■ **TASK DIRECTIONS**: Please repeat each line of the data exactly, with nothing left out.

■ **INFORMATION SUPPLIED**:
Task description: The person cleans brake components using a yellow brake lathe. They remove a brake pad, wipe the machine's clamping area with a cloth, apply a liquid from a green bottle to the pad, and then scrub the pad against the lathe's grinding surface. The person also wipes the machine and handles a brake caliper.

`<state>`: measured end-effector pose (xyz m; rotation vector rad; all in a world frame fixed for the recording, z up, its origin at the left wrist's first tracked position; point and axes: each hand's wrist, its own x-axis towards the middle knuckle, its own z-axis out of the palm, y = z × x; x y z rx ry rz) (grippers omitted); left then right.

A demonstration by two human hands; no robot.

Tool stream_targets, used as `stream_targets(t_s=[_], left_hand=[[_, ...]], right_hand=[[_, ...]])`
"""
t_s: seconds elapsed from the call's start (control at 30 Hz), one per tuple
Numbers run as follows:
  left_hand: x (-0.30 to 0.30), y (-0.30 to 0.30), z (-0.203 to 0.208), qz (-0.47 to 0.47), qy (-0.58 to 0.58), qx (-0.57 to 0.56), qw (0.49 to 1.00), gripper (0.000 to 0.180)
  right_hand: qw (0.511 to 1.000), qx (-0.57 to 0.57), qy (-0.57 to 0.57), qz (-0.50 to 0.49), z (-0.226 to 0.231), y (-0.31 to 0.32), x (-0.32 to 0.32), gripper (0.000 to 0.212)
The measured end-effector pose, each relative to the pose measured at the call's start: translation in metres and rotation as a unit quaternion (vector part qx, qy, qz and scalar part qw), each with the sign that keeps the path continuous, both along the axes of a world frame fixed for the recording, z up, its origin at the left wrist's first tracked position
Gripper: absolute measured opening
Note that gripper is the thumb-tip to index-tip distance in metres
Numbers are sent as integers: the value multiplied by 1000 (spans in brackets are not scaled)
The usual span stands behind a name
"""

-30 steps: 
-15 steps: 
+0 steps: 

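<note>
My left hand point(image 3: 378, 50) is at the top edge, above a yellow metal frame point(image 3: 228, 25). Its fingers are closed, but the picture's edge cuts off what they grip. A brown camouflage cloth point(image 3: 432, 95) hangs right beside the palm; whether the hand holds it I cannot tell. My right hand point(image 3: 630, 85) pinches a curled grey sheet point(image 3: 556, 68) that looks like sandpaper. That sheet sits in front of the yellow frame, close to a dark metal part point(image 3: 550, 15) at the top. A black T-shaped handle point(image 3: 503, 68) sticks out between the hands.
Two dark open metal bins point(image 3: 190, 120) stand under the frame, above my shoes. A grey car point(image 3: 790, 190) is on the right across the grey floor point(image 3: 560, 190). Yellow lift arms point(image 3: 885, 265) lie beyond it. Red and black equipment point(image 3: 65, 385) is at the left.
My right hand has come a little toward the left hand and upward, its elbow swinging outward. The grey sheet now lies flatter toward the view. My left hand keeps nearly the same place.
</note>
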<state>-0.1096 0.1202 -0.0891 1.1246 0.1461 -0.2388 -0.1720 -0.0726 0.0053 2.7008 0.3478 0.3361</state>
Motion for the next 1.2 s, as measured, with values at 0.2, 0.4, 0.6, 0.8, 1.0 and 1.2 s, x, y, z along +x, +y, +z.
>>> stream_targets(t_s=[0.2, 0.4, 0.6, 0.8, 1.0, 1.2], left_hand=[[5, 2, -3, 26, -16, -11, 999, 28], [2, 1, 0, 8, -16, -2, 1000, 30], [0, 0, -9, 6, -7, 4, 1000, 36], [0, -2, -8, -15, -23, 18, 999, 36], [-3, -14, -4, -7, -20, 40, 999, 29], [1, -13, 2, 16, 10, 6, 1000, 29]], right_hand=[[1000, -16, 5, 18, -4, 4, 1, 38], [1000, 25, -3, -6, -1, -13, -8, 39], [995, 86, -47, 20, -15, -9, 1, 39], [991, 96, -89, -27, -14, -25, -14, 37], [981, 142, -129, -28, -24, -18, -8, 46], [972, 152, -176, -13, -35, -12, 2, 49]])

■ **ANSWER TO THIS PROBLEM**:
Task description: The person cleans brake components using a yellow brake lathe. They remove a brake pad, wipe the machine's clamping area with a cloth, apply a liquid from a green bottle to the pad, and then scrub the pad against the lathe's grinding surface. The person also wipes the machine and handles a brake caliper.

`<state>`: measured end-effector pose (xyz m; rotation vector rad; all in a world frame fixed for the recording, z up, its origin at the left wrist's first tracked position; point and axes: each hand's wrist, its own x-axis towards the middle knuckle, its own z-axis out of the palm, y = z × x; x y z rx ry rz) (grippers omitted); left then right.

A demonstration by two human hands; no robot.

Tool stream_targets, used as `stream_targets(t_s=[_], left_hand=[[_, ...]], right_hand=[[_, ...]])`
"""
t_s: seconds elapsed from the call's start (control at 30 Hz), one per tuple
Numbers run as follows:
  left_hand: x (-0.30 to 0.30), y (-0.30 to 0.30), z (-0.203 to 0.208), qz (-0.47 to 0.47), qy (-0.58 to 0.58), qx (-0.57 to 0.56), qw (0.49 to 1.00), gripper (0.000 to 0.180)
  right_hand: qw (0.511 to 1.000), qx (-0.57 to 0.57), qy (-0.57 to 0.57), qz (-0.50 to 0.49), z (-0.226 to 0.231), y (-0.31 to 0.32), x (-0.32 to 0.32), gripper (0.000 to 0.212)
The measured end-effector pose, each relative to the pose measured at the call's start: translation in metres and rotation as a unit quaternion (vector part qx, qy, qz and scalar part qw), each with the sign that keeps the path continuous, both along the axes of a world frame fixed for the recording, z up, its origin at the left wrist's first tracked position
Gripper: absolute measured opening
Note that gripper is the thumb-tip to index-tip distance in metres
Numbers are sent as integers: the value multiplied by 1000 (spans in brackets are not scaled)
The usual span stands behind a name
"""

-30 steps: 
-15 steps: 
+0 steps: 

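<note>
My left hand point(image 3: 378, 50) is at the top edge, above a yellow metal frame point(image 3: 228, 25). Its fingers are closed, but the picture's edge cuts off what they grip. A brown camouflage cloth point(image 3: 432, 95) hangs right beside the palm; whether the hand holds it I cannot tell. My right hand point(image 3: 630, 85) pinches a curled grey sheet point(image 3: 556, 68) that looks like sandpaper. That sheet sits in front of the yellow frame, close to a dark metal part point(image 3: 550, 15) at the top. A black T-shaped handle point(image 3: 503, 68) sticks out between the hands.
Two dark open metal bins point(image 3: 190, 120) stand under the frame, above my shoes. A grey car point(image 3: 790, 190) is on the right across the grey floor point(image 3: 560, 190). Yellow lift arms point(image 3: 885, 265) lie beyond it. Red and black equipment point(image 3: 65, 385) is at the left.
My right hand has come a little toward the left hand and upward, its elbow swinging outward. The grey sheet now lies flatter toward the view. My left hand keeps nearly the same place.
</note>
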<state>-0.1096 0.1202 -0.0891 1.1246 0.1461 -0.2388 -0.1720 -0.0726 0.0053 2.7008 0.3478 0.3361</state>
Motion for the next 1.2 s, as measured, with values at 0.2, 0.4, 0.6, 0.8, 1.0 and 1.2 s, x, y, z along +x, +y, +z.
>>> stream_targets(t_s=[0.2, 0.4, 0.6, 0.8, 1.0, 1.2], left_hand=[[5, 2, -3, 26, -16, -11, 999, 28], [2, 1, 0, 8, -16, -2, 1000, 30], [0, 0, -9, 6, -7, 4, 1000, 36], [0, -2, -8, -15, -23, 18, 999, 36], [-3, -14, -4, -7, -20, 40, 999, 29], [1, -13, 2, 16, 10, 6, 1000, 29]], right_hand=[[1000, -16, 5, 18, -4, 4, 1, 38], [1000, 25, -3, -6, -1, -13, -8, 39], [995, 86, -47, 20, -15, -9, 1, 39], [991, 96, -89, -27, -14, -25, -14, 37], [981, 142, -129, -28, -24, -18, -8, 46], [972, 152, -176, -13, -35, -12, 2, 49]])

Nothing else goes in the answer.